Dry eye disease (DED) is one of the most common ocular diseases affecting millions of people worldwide. It is mainly associated with tear film instability, tear hyperosmolarity, and inflammation of the ocular surface [5, 6]. It is also associated with foreign body sensation, occasional significant pain, and a decrease in quality of life [7]. Many studies have shown a negative impact of DED in cataract surgery. Patients who are predisposed to DED frequently express aggravated symptoms of DED after cataract surgery, which often results in less satisfactory visual outcomes [8, 9]. According to the preoperative treatment algorithm for ocular surface disorders from the recent clinical committee of the American Society of Cataract and Refractive Surgery, treatment of DED prior to cataract surgery can optimize surgical outcomes and patient satisfaction [10]. Additionally, it is important because DED can increase the variability in preoperative anterior corneal power measure, leading to inaccurate IOL power prediction [11, 12].

Hovanesian et al. showed that treatment with lifitegrast for 1 month prior to cataract surgery increased the accuracy of IOL power prediction, thereby highlighting the importance of preoperative treatment of DED [10, 12]. In addition, we have recently shown the excellent effects of short-term corticosteroid therapy in refractive DED patients [13]. In this study, we investigated whether short-term pretreatment of DED using topical loteprednol etabonate (LE) and cyclosporin A (CsA) before cataract surgery improves the accuracy of IOL power calculation.


This retrospective observational study was conducted in accordance with the tenets of the Declaration of Helsinki, and ethical approval was obtained from the Institutional Review Board of Gachon University Gil Medical Center, Korea (IRB number: GCIRB 2021–170). Patients who underwent uneventful cataract surgeries between January 2018 and May 2020 were enrolled in this study. Exclusion criteria were patients with corneal opacity, history of corneal refractive surgery, intraoperative posterior capsular rent, and a history of ocular trauma affecting zonular damage. Patients who were unable to calculate IOL power using IOLMaster 500 (Carl Zeiss Meditec, Jena Germany) due to severe cataract or poor cooperation were also excluded. When the SNR value was greater than 2 and the standard deviation of the K value was less than 0.01D, the ocular biometry was measured once with IOLMaster500. The right eye was enrolled if the patient underwent cataract surgery in both eyes.

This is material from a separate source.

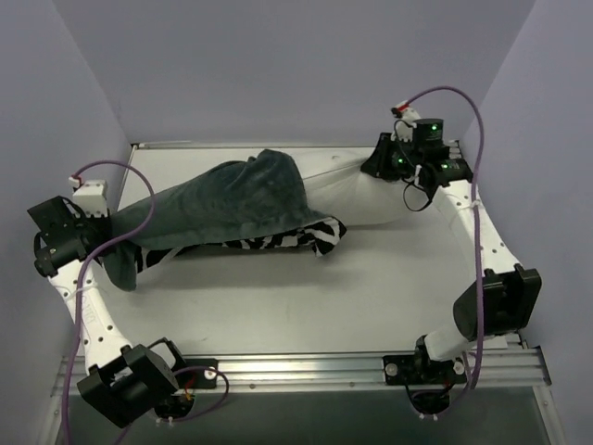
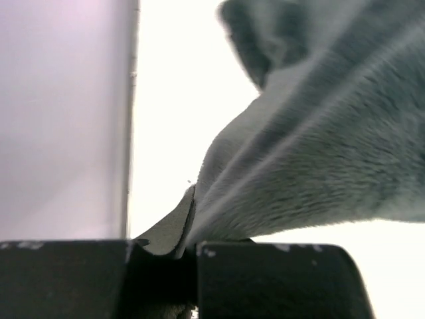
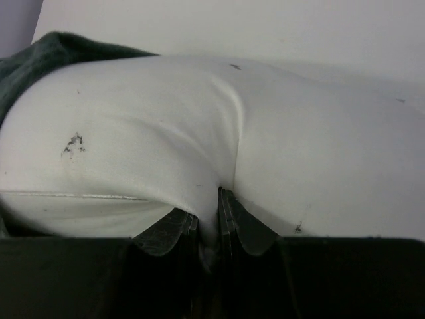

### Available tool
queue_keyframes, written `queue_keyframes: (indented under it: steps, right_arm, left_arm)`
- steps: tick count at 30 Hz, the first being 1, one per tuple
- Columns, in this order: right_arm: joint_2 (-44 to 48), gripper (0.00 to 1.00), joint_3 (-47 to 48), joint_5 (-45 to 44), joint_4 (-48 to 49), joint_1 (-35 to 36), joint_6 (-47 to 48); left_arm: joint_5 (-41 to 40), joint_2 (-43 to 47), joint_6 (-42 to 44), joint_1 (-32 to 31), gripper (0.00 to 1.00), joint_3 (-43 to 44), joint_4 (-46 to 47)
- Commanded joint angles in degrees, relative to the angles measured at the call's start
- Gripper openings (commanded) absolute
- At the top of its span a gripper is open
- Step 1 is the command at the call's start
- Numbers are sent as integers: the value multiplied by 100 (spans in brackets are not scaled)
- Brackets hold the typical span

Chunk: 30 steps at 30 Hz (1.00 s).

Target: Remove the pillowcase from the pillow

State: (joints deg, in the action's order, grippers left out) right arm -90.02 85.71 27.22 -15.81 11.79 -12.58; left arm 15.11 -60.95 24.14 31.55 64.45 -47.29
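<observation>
Your left tool (image 1: 113, 222) was shut tight on the grey end of the pillowcase (image 1: 232, 199), at the left of the surface (image 1: 278, 297). The pillowcase stretched across the middle, covering part of the pillow (image 1: 361, 195). Far right, your right tool (image 1: 372, 170) pinched the pillow's white end.

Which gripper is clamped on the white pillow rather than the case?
The right gripper, pinching a fold of the plain white pillow; the left gripper pinches the grey pillowcase instead.
</observation>
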Motion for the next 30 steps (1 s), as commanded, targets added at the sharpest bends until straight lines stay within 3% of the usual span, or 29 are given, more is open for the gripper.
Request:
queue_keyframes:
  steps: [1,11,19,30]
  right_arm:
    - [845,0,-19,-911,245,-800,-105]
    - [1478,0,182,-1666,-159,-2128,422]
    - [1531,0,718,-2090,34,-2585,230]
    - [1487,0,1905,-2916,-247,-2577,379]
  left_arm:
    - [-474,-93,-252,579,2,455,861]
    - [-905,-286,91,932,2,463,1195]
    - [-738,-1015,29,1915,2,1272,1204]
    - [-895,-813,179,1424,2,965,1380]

To manage preoperative DED, patients in the pretreatment group were administered 0.5% LE (Lotepro; Hanlim Pharm. Co.,Ltd) four times a day and 0.05% CsA (Tsporin; Hanlim Pharm. Co., Ltd) twice a day for 2 weeks prior to surgery (Fig. 1). Eyelid scrub and warm compression were also recommended for preoperative DED management. Patients in the non-pretreatment group did not use any eye drops except for the usual artificial tear before surgery. The management protocol for pretreatment of DED was started in January 2019, and patients who had undergone cataract surgery between January 2018 and January 2019 did not receive any pretreatment for DED. Cataract grading was assessed using slit lamp examination according to the Lens Opacities Classification System III standards under pupil dilation.

Fig. 1
figure 1

Schematic outline of the study. (ME: mean error; MAE: mean absolute error)

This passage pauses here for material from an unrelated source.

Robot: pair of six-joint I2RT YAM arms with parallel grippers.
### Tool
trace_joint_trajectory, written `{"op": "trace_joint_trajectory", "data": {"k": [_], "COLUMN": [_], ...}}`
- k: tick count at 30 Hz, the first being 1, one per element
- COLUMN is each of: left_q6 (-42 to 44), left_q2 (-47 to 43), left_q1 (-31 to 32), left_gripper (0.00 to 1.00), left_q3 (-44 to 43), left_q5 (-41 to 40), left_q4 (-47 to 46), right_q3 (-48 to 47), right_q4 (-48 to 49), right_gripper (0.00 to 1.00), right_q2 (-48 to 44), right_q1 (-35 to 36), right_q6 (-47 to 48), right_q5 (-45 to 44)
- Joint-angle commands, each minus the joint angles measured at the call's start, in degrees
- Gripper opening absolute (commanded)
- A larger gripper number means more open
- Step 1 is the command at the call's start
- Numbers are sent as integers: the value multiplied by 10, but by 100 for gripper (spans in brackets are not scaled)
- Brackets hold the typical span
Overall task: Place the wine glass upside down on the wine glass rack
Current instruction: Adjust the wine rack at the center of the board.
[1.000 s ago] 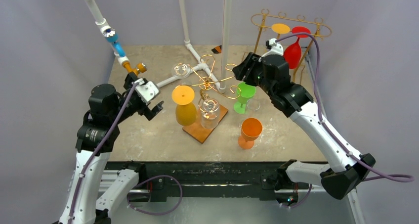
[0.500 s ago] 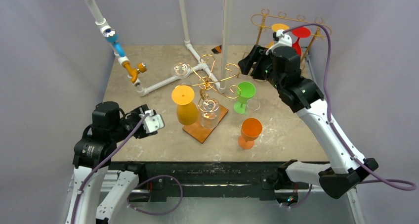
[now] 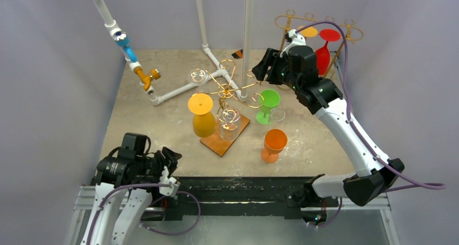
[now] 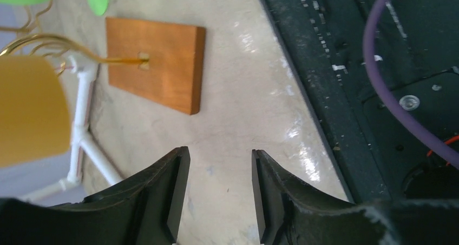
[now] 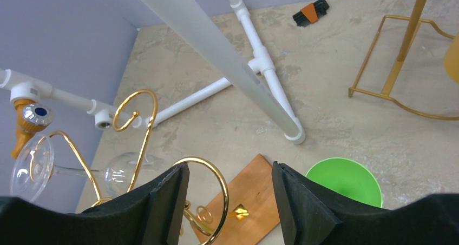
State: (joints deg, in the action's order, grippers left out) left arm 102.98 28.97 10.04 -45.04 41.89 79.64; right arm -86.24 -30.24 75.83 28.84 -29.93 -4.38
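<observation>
The left arm is folded low over the near-left edge of the tabletop [image 3: 162,126]. Its left end effector [image 3: 171,158] points across the near edge, fingers spread with nothing between them. The wrist view shows bare tabletop in the gap and the wooden base [image 4: 157,61] beyond.

The right arm reaches far across. Its right end effector [image 3: 260,72] hangs above the middle of the far side, beside the white pipe [image 5: 216,45], fingers spread and empty.

Just near of it the green wine glass [image 3: 268,100] stands upright on the tabletop, and the orange wine glass [image 3: 275,142] stands upright nearer still. A yellow wine glass [image 3: 203,120] hangs inverted on the spiral rack [image 3: 230,85] in the centre. A red wine glass [image 3: 323,55] hangs inverted on the far-right rack [image 3: 283,39].
</observation>
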Motion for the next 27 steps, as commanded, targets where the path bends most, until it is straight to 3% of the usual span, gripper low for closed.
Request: {"op": "trace_joint_trajectory", "data": {"k": [1,3,10,15,20,27], "left_q6": [398,499,508,499,435,380], "left_q2": [15,57,204,322,407,419], "left_q1": [-3,-2,82,141,174,175], "left_gripper": [51,53,57,57,57,53], "left_q3": [69,96,110,103,95,160], "left_q5": [67,65,26,-5,-26,-56], "left_q4": [25,24,-115,-225,-335,-493], "right_q3": [-6,-4,12,20,20,25], "right_q4": [34,37,46,49,49,52], "right_gripper": [65,65,64,63,60,53], "right_q2": [-7,-7,-19,-25,-28,-30], "right_q1": [-2,-2,-2,-2,-2,-2], "right_q6": [9,6,-2,-6,-7,-7], "right_q5": [14,15,12,12,18,27]}}
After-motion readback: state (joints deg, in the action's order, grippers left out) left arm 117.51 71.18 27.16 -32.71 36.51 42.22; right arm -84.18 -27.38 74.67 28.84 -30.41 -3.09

All cataract surgeries (phacoemulsification and posterior chamber lens implantation) were performed by a single surgeon (DH Kim) under topical anesthesia, with a superior corneal incision of 2.2 mm. A one-piece aspheric monofocal IOL (Tecnis ZCB00, Johnson & Johnson Surgical Vision) was used in all surgeries. The A-constant in SRK/T formula was 119.3 for Tecnis ZCB00, and this A-constant of ZCB00 was optimized from previous 500 operated eyes by DH Kim. Optimized A-constant were applied in both the non-pretreatment and pretreatment groups. When calculating the IOL power using the Barrett Universal II formula, the recommended A-constant of 119.39 in APACRS web was used. Ocular biometry was performed within 2 days before surgery in all groups.

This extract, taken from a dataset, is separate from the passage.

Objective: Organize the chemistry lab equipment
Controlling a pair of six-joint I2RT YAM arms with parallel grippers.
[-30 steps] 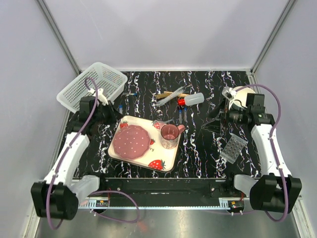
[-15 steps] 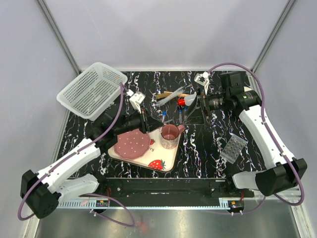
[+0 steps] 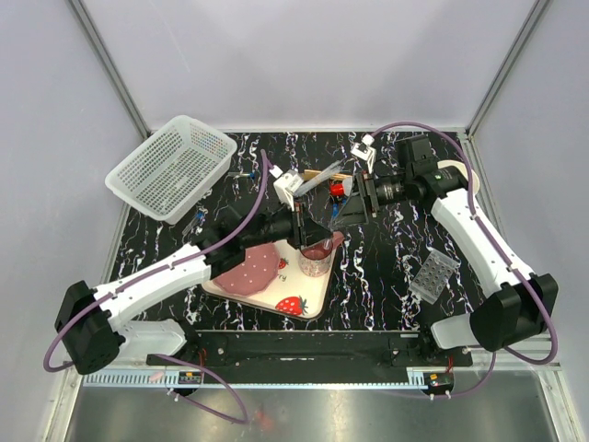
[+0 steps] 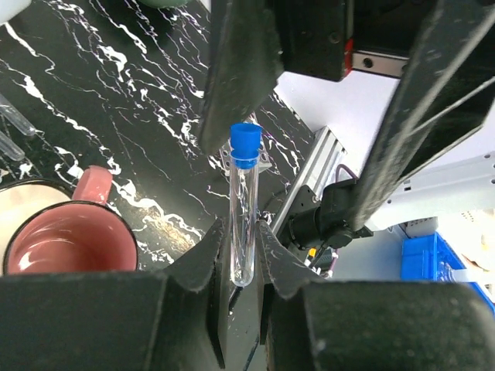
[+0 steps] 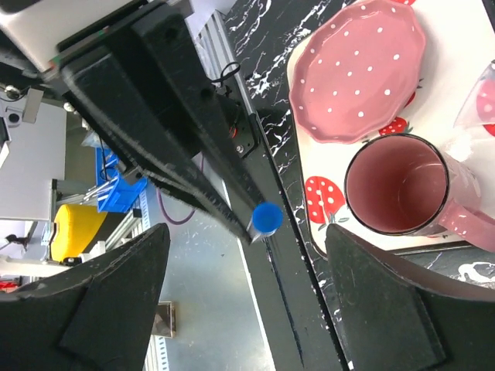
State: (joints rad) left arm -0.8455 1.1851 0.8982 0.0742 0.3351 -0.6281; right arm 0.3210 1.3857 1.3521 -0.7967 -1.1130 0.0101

Manifest refraction was measured 1 month after surgery, and the spherical equivalent (SE) was calculated. Prediction error was calculated by subtracting the preoperative predicted IOL power using the SRK/T and Barrett Universal II formulas from the postoperative actual SE. The absolute value of prediction error was used to prevent mathematical errors. The mean error (ME) and mean absolute error (MAE) of each formula were compared between the non-pretreatment and pretreatment groups. MAE was categorized into four range groups: MAE < 0.25D, 0.25D ≤ MAE < 0.5D, 0.5D ≤ MAE < 0.75D, and 0.75D ≤ MAE. Postoperative refractive surprise was defined as an MAE ≥ 0.75 D. Other clinical variables such as age, sex, axial length (AL), and keratometric (K) values were considered together to assess the effects of DED pretreatment on the accuracy of IOL power. Statistical analysis was performed using the SPSS Statistics (v. 18.0, SPSS Inc.). Independent t-test, chi-squared test, and logistic regression were used for analyses. Statistical significance was defined as a p-value of < 0.05. We compared the accuracy of intraocular power calculation between the non-pretreatment and pretreatment group for DED before cataract surgery, and analyzed which factors influence on the refractive surprise.


A total of 105 eyes of 105 patients were analyzed. The mean age of the patients was 67.9 ± 11.8 years. Among the 105 patients, 53 (53 eyes) received pretreatment for DED while 52 (52 eyes) did not. The baseline characteristics of the patients are summarized in Table 1. There were no differences in the AL, average K value, anterior chamber depth, tear film breakup time, ocular surface staining score, and tear secretion with the Schirmer test between the non-pretreatment and pretreatment groups (each p > 0.05, Table 1).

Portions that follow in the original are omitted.